Segment Start: THE DATA

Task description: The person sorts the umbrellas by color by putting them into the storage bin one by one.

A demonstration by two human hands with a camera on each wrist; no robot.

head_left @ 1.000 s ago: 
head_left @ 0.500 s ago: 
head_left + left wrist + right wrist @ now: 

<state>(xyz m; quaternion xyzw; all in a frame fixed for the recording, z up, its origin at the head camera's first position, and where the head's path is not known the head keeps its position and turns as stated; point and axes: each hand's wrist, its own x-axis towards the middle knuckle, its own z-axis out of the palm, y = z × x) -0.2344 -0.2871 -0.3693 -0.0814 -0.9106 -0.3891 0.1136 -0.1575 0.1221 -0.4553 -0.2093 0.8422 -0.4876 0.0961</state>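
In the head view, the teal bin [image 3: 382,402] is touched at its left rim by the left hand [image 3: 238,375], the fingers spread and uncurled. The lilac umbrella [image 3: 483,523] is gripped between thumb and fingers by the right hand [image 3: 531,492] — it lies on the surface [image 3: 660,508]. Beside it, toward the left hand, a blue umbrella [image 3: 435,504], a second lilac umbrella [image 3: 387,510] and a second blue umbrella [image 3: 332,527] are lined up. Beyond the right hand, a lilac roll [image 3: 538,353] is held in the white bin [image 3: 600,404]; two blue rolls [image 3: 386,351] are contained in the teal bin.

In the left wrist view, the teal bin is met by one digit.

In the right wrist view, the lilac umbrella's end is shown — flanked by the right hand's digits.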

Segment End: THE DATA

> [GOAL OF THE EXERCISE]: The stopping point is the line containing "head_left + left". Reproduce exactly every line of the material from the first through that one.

> [TASK SOLUTION]:
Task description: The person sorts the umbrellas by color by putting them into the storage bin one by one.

A demonstration by two human hands with a camera on each wrist; no robot.

head_left @ 1.000 s ago: 
head_left @ 0.500 s ago: 
head_left + left wrist + right wrist @ now: 

As written, the answer is complete.